● **WORK INSTRUCTION**
Please find every line in the entries below that contains the string "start", and copy it.

(Data records)

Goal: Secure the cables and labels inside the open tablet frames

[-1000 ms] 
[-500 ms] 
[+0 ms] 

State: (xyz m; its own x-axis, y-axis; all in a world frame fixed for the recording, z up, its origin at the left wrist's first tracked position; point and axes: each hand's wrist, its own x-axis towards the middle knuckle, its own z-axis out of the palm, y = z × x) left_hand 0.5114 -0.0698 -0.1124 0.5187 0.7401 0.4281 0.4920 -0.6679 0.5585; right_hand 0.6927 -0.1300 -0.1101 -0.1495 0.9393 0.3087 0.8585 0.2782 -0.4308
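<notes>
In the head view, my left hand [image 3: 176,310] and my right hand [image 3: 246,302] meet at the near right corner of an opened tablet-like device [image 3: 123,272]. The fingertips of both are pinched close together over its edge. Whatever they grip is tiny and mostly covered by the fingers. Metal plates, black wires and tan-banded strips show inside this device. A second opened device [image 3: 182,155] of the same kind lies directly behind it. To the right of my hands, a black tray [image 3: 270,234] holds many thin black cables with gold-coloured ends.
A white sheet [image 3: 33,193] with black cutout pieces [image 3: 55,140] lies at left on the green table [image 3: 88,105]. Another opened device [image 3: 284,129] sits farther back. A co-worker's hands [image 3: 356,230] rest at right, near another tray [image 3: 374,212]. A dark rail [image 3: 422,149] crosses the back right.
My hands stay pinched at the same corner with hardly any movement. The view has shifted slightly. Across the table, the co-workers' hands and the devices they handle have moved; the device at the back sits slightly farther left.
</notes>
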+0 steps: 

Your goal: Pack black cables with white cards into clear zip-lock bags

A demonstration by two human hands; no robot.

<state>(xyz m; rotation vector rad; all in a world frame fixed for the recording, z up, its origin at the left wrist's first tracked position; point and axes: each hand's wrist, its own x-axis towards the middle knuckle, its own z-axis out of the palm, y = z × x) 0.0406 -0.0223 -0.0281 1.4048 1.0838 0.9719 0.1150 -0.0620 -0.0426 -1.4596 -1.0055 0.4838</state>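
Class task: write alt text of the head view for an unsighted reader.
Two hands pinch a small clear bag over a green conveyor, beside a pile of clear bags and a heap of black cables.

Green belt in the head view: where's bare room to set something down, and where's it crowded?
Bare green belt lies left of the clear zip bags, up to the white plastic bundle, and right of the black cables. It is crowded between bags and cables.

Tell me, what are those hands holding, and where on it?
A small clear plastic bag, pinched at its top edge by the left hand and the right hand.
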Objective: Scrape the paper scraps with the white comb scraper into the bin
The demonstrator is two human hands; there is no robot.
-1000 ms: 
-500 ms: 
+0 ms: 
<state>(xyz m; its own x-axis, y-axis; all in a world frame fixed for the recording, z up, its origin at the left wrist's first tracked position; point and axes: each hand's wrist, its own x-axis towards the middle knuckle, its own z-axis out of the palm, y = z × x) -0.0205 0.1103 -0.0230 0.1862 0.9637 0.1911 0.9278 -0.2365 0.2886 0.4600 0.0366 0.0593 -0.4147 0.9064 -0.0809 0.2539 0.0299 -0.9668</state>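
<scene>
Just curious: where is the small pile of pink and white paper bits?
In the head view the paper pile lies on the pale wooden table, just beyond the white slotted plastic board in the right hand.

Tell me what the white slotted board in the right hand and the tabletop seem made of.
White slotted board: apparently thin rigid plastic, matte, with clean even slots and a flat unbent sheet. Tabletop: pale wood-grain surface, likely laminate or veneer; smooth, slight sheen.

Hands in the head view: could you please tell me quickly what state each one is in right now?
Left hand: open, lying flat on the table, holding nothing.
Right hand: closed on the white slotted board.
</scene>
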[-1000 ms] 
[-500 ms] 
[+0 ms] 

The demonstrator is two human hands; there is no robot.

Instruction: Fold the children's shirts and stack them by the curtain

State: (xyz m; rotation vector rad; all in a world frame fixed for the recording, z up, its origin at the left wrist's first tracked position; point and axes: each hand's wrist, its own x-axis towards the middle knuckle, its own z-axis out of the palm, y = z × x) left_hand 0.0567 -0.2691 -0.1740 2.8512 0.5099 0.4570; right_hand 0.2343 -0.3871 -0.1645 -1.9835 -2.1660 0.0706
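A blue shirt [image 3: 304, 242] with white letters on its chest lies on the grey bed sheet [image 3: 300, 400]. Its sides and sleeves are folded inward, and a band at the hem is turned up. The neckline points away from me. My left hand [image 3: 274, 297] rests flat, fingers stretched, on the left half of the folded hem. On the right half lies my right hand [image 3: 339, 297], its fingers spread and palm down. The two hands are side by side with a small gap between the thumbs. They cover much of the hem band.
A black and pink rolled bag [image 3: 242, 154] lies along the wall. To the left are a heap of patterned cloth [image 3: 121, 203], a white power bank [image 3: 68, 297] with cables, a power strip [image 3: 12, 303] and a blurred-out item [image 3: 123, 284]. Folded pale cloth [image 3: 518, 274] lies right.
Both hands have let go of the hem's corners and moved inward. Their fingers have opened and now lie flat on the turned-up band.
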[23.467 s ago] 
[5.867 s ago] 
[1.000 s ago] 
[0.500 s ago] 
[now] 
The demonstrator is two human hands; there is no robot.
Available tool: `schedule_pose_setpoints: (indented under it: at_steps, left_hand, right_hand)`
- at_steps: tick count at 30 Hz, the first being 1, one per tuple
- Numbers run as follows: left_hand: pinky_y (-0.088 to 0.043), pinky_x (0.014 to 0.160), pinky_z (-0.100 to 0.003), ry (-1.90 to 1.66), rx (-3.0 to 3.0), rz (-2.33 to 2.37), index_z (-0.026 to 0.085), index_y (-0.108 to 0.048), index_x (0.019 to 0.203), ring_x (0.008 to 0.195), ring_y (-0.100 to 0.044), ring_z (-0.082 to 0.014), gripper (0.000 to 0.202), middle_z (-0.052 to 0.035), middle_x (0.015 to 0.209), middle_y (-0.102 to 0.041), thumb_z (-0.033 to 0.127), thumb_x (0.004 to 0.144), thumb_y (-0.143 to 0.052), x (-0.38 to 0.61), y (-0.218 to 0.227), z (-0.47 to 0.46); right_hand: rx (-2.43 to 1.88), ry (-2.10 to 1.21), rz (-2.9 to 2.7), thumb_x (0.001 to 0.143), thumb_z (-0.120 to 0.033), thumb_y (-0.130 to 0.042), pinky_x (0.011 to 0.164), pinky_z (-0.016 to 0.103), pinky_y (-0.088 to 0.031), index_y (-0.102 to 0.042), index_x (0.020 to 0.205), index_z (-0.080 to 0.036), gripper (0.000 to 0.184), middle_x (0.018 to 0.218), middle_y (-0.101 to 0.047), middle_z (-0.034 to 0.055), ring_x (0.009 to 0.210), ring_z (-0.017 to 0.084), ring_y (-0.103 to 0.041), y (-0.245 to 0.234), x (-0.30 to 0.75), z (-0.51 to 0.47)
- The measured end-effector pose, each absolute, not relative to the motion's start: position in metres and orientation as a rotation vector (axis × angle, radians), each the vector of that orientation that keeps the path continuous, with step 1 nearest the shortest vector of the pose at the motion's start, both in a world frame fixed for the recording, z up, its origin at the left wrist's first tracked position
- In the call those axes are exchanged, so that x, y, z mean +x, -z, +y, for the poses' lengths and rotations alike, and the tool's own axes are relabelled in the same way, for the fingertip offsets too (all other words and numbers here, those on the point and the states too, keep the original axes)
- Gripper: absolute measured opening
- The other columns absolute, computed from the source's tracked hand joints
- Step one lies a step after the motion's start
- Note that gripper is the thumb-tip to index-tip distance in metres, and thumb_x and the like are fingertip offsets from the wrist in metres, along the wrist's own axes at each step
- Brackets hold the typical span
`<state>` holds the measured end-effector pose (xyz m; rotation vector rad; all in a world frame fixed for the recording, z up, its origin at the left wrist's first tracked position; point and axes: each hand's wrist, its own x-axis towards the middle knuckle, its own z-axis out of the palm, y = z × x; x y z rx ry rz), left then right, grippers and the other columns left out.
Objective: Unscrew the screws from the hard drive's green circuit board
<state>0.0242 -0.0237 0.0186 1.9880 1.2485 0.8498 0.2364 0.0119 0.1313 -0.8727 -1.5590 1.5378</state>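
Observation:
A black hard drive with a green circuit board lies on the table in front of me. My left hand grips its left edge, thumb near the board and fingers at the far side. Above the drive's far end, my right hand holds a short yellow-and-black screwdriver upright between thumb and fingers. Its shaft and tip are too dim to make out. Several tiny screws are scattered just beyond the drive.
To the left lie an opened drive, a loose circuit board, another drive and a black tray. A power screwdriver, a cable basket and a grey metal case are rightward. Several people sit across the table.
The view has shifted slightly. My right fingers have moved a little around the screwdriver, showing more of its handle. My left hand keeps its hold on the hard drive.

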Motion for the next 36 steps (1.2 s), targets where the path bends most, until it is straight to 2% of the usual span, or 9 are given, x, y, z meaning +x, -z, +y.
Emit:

● **OUTPUT FOR THIS EXERCISE**
- The measured end-effector pose, each absolute, not relative to the motion's start: position in metres and orientation as a rotation vector (axis × angle, radians), each the vector of that orientation that keeps the path continuous, with step 1 nearest the shortest vector of the pose at the motion's start, both in a world frame fixed for the recording, z up, its origin at the left wrist's first tracked position
- Step one lies a step after the motion's start

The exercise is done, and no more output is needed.